Tokat'ta kaybolduktan 22 saat sonra bulunan 1,5 yaşındaki Süleyman Asaf Yıldırım hastanede müşahede altına alındı.
Tokat merkeze bağlı Çat beldesinde ağıllarının önünde oyun oynarken kaybolan 1,5 yaşındaki Süleyman Yıldırım 22 saat sonra bulundu. Tarlada çalışırken yanlarına gelen çocuğu fark eden aile tarafından bulunan çocuk ambulansla kontrol amaçlı olarak Tokat Gaziosmanpaşa Üniversite Hastanesine getirildi. Elinde yüzünde ve vücudunun çeşitli yerlerinde çizikler oluşan çocuk tedaviye alındı. 24 saat boyunca hastanesinde kontrol altında tutulacak olan çocuğun genel sağlık durumunun iyi olduğu kaydedildi.
Ümidini kesmişken çocuğuna kavuştu
Anne Sema Yıldırım, 6 çocuğundan en küçüğü olan Süleyman Asaf'ın bulunmasından duyduğu sevinci dile getirerek, "Evladını bulan bir annene hisseder. Çok mutluyum. Çok şükür Rabbime. Elhamdülillah ki sağ salim evladımıza kavuştuk. Ne diyeyim ki?. Sürpriz oldu tabii ki. Yani artık ümidi kesmiştim. Seviniyoruz? Dünyalar benim oldu. Çok sevindik babasıyla birlikte. Yolda gelirken uyudu ambulansta. Gece uyumamışlar herhalde. Bayağı bir uzun yolu kat ettiği için uyumamış. Daha şu an yeni sakinleşti. Hiçbir şey istemiyor" dedi.
Sağlık durumu iyi
Radyoloji Ana Bilim Dalı Dr. Ece Buday, çocuğun genel sağlık durumunun iyi olduğunu belirterek, "Bize hasta radyolojik muayenesi için geldi. Geldiğinden beri hani şu ana kadar konuşmadı. Şimdi bir şeyler yemek istediğini söylemiş annesine. Yüzünde çiziklere var ama kalan bilgileri diğer branş doktorları vereceklerdir" diye konuştu.

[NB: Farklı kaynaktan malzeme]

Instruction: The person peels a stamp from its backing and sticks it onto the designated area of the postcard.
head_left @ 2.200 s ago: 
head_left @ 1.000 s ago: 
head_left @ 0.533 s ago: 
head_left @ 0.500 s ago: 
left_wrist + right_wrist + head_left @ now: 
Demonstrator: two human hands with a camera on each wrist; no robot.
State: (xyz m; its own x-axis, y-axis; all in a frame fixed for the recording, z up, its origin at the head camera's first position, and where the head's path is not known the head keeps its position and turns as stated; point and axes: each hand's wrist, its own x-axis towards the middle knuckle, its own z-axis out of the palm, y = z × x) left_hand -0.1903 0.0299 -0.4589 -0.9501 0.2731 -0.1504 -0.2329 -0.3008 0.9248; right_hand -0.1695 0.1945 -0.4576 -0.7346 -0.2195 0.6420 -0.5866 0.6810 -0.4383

Beldenin girişindeki tarlada bulundu
Olaydan 22 saat sonra küçük çocuk kaybolduğu yerden yaklaşık 10 kilometre uzakta bir tarlada bulundu. Çocuğu tarlada çalışırken kocası ile birlikte bulan Zeynep Gümüş (61) o anları dile getirdi. Tarlada ilaçlama yaparken çocuğun kendilerine doğru geldiğini fark ettiğini beliren Gümüş, "Tarlanın üstünden aşağı çocuk yanımıza geldi. Dedim bu kaybolan çocuk, arıyorlar. Bu iş burada dursun, biz bunu yetiştirelim dedim. Sakindi, biraz sersemlemişti. Kıyafetleri üstünde idi, ayakkabıları yoktu. Elinde tek çorabı vardı. Gel annene götüreyim, babana götüreyim deyince yanımıza geldi. Daha bırakır mı bizi? Acıktın mı dedim susadın mı dedim annem adı ne babanın adı ne? İsmin ney dedim? Hiçbir cevap alamadım. Aldık, ailesine kavuşturduk" ifadelerini kullandı.